The Spout tool is used by the Brigham and Women's Program of Sleep Medicine to maintain data dictionaries for all of its datasets. Spout provides the group the ability to allow numerous people to simultaneously edit the same data dictionary. Spout also provides a mechansim for enforcing data dictionary standards, and allows the group to test the robustness and accuracy of the data dictionary compared to the dataset it is describing. Additionally, Spout is used to generate variable graphs seen on the NSRR website.

The Spout tool takes a CSV data dictionary and deconstructs it into a series of files in the JSON file format. Each variable and domain has its own JSON file so that making changes to a variable is limited to that specific file. Spout also provides the ability to generate new tests and validations that are specific to the dataset.

The official usage and documentation of Spout is available on the Spout GitHub repository.

What problem does Spout address?

  • Research groups storing their data dictionaries as Word Documents
  • Maintaining large CSV-based data dictionaries
  • Providing documentation for researchers and statisticians

What problems exist with single file dictionaries?

  • Lack of tracking changes as they are made to the data dictionary
  • Lack of ability for multiple users to make changes to improve the data dictionary
  • Inability to maintain consistency across definitions
  • Inability to test correctness of definitions in data dictionary
  • Lack of consistency in defining value domains that are used commonly across variables

How are these problems solved by Spout?

  • Allows users to work across multiple files
    • Creates a folder hierarchy of JSON files that are generally hosted in a Git repository
    • Git is exceptional at storing history for single files that are in text format (JSON is a type of text format)
  • Facilitates creating value domains for variables
  • Defines types of variables for consistency across data dictionaries
  • JSON object format is easily extensible for future needs, and provides ability to do more complex relationships
    • Ex: A variable can have multiple labels that are enumerated strings in a JSON array
  • Ability to reconstruct the JSON repository into a single CSV for sharing with statisticians and researchers

What additional features does Spout provide?
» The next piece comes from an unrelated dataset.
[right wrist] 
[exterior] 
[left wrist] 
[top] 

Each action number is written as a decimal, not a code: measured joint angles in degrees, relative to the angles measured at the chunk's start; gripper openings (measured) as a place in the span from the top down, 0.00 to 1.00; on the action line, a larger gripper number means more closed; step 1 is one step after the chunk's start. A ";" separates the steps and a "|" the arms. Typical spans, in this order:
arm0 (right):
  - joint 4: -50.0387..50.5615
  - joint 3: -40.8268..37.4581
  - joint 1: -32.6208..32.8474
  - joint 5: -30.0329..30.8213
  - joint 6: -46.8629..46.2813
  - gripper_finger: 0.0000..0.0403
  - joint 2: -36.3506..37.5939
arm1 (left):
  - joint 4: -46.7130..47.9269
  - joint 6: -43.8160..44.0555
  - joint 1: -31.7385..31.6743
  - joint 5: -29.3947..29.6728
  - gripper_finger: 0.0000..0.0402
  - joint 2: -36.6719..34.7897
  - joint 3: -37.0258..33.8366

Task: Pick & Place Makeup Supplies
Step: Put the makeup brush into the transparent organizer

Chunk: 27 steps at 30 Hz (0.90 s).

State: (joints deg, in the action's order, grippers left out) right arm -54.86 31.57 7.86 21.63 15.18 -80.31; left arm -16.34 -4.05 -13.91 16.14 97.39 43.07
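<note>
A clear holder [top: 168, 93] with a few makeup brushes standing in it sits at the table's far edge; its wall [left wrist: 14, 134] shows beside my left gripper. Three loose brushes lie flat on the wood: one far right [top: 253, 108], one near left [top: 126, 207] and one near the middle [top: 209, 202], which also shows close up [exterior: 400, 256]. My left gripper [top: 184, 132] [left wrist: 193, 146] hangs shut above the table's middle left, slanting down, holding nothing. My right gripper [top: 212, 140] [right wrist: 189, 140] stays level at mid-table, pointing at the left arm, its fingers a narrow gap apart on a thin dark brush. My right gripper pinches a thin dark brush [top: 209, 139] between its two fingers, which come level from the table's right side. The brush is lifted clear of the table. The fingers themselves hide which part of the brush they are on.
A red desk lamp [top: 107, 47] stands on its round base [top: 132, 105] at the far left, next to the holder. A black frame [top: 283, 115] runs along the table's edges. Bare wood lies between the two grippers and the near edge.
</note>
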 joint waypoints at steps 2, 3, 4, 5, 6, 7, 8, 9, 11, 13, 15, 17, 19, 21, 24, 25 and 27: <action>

  • Ability to add validations, built using Ruby, extendible using test placeholders spout new <project-name>
    • Spout New project creates folders for testing, along with providing a framework to update spout and use with Travis-CI for online testing
  • Built-in validations for uniqueness, variable type, and domain relationships spout test
  • Ability to verify completeness of data dictionary by comparing to a dataset spout coverage
    • Spout coverage provides a simple tool to guide a user building a data dictionary from a dataset and highlights missing variables, undefined variable domains, and other inconsistencies
  • Integration with Ruby, GitHub, and Travis-CI designed from the ground up to leverage continuous testing environments
    • Promotes high degree of confidence in reviewing changes, and merging new changes in with existing datasets
  • Integration into web frameworks to leverage tightly coupled datasets and their corresponding data dictionaries
  • Documented Standards and Best Practices for variable names, descriptions, and other attributes that are described in the data dictionary for cohesiveness across data dictionaries
  • Ability to generate simple PNG graphs for all variables defined in the dataset spout graph

Spout in Practice

Running Command Line Tests on the SHHS Data Dictionary

Spout is available as a Ruby Gem and is trivial to run tests with Ruby installed using the spout test command. The test suite also runs validations in under two seconds for a data dictionary of 1,800+ variables and 70+ domains. The Spout command-line testing interface also suppresses passing tests, and shows failing tests and provides expected solutions.

Continuous Integration Testing on Travis-CI for the SHHS Data Dictionary

Spout is designed to be tightly integrated with GitHub and Travis-CI from the ground up. Travis-CI tests keep track of changes made by data dictionary contributors, and emails team members when a failing test is introduced into the data dictionary. You can view live test results for the SHHS Data Dictionary here: https://travis-ci.org/sleepepi/shhs-data-dictionary

Running a Dataset Coverage Report on CHAT Data Dictionary

Spout provides the spout coverage command to help visualize inconsistencies between the data dictionary and the underlying dataset. The coverage report seen above is being used to help construct a robust data dictionary for the CHAT dataset. The coverage report is an essential tool for developing data dictionaries as it provides the user feedback on problem areas in the dataset and provides information for potential solutions. Our group has used the coverage report to identify data outliers, domain inconsistencies, and variable naming mistakes before creating a release candidate for our tightly-coupled datasets and data dictionaries.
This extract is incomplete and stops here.